テキストログ監視および CSV ログ監視について


日本マイクロソフト System Center Support Team の宮崎です。今回も新しく公開された技術情報を紹介したいと思います。

ご存知かとは思いますが、System Center Operations Manager 2007 R2 (以下、SCOM 2007 R2) では、テキスト ログや CSV ログの監視を行うことが出来ます。テキスト ログに特定の文字列が出力されたことを受けてアラートを出力したり、出力された文字列をイベントとして収集および一覧表示したりといったことが出来ます。
テキスト ログ監視用のモニタ作成手順については、製品のヘルプに記載しています。しかし、ルールの作成手順については残念ながら十分な記載がありません。このため、この部分を補完する目的で今回技術情報を公開いたしました。

“Monitoring Text and CSV log files in System Center Operations Manager” (英語)
http://support.microsoft.com/kb/2691973

内容の大半は上記の通りテキスト ログ監視ルールの作成手順ですが、それ以外にこの機能に関する注意点を “Additional Information” に記載しています。詳細については上記の URL を参照して頂ければと思いますが、ポイントは以下の通りとなります。

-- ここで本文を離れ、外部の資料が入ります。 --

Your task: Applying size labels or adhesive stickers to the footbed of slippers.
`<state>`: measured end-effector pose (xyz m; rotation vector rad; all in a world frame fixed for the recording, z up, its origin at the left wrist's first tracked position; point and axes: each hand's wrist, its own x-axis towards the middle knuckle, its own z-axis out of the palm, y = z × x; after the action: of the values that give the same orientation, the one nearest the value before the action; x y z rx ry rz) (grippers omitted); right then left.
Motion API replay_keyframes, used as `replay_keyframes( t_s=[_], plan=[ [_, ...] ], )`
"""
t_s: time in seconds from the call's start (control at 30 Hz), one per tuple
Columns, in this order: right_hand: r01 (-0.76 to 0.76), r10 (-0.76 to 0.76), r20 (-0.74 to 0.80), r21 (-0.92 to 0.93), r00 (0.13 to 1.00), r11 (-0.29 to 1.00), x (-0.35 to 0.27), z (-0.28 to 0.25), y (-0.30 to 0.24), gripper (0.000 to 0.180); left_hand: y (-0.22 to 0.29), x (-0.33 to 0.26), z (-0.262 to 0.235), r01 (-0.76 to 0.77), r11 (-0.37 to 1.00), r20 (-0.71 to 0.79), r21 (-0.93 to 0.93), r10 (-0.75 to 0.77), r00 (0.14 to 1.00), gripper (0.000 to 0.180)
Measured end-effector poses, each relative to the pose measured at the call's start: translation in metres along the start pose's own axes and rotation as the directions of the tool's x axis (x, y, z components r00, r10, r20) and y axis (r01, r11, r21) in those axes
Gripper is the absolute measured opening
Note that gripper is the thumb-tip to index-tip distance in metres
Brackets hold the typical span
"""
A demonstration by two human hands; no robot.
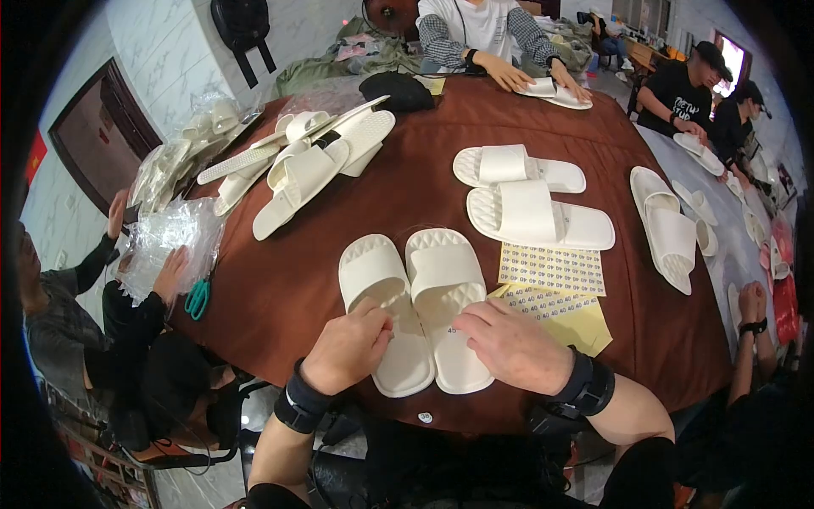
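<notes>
A pair of white slippers (408, 356) lies side by side on the brown cloth in front of me, toes pointing away. My left hand (346, 346) is closed at the outer edge of the left slipper, thumb and curled fingers just behind its strap. My right hand (519, 346) is closed over the outer side of the right slipper (448, 288). Its fingertips touch the insole beside a small printed number sticker (452, 331). Sheets of number stickers (553, 270) lie right of the pair, partly under another pair of slippers (543, 214).
A heap of slippers (309, 165) is at the far left of the brown-covered table (280, 314). Teal scissors (197, 299) lie near clear plastic bags (170, 246), where a person's hands rest. Another slipper (666, 229) lies right. Across, a person handles slippers (555, 92).
</notes>
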<state>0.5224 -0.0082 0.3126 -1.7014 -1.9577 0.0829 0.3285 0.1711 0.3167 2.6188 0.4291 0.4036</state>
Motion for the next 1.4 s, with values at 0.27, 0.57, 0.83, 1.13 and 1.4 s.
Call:
replay_keyframes(
  t_s=[0.27, 0.57, 0.83, 1.13, 1.4],
  plan=[
    [-0.008, 0.008, 0.018, 0.004, 1.000, 1.000, 0.000, 0.000, 0.001, 0.025, 0.001, -0.001, 0.008, 0.010, 0.995, 0.000, 0.104, -0.010, 1.000, 0.007],
    [0.010, -0.010, 0.006, -0.008, 1.000, 1.000, -0.001, 0.000, 0.001, 0.027, 0.001, -0.006, 0.013, 0.006, 0.993, -0.047, 0.121, 0.000, 0.999, 0.008],
    [-0.040, 0.040, 0.013, -0.015, 0.999, 0.999, -0.002, -0.001, -0.003, 0.028, -0.004, -0.010, 0.011, -0.003, 0.999, -0.034, 0.053, 0.004, 0.999, 0.011],
    [0.352, -0.354, 0.024, 0.058, 0.935, 0.934, 0.001, 0.021, -0.028, 0.030, -0.002, -0.010, 0.013, -0.029, 0.993, -0.034, 0.111, 0.033, 0.999, 0.013],
    [0.340, -0.339, 0.069, 0.009, 0.938, 0.941, -0.001, 0.027, -0.032, 0.033, -0.001, -0.012, 0.007, -0.067, 0.994, -0.021, 0.082, 0.069, 0.997, 0.013]
  ],
)
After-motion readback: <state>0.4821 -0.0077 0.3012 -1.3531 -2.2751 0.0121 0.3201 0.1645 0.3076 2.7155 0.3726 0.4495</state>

a. テキスト ログ監視においては、ログの何行目まで読んだかという情報 (high water mark) を SCOM エージェントが保持している。
b. high water mark よりも前の行については、更新がかかっても再度読まれることはない。
c. ファイルが削除もしくはリネームされてから再作成されれば、high water mark は 1 行目にリセットされる。
※ ただし、ファイル削除後 1 分以内に同名のファイルが再作成された場合には、high water mark がリセットされないことがある。
d. 一定行数までログが入力されたファイルの中身だけを削除し、1 行目からログを再度記録していっても、中身の削除が実施される前の行数に到達するまで監視は実行されない。
e. 上記の理由により、循環形式のログを監視することは出来ない。
f. ? や * を使って監視対象ファイル名の条件を指定した場合で、かつ条件に合致するファイルが複数存在した場合、それらのうちひとつのログにだけ書き込みが実行されるようにしておく必要がある。条件に合致する複数のファイルに並行して書き込みが実行された場合、high water mark のリセットによって古いログの読み直しが発生する可能性がある。

これらの点についてご留意頂ければと思います。
また ※ に記載した動作については、System Center 2012 Operations Manager では発生しません。


コミュニティにおけるマイクロソフト社員による発言やコメントは、マイクロソフトの正式な見解またはコメントではありません。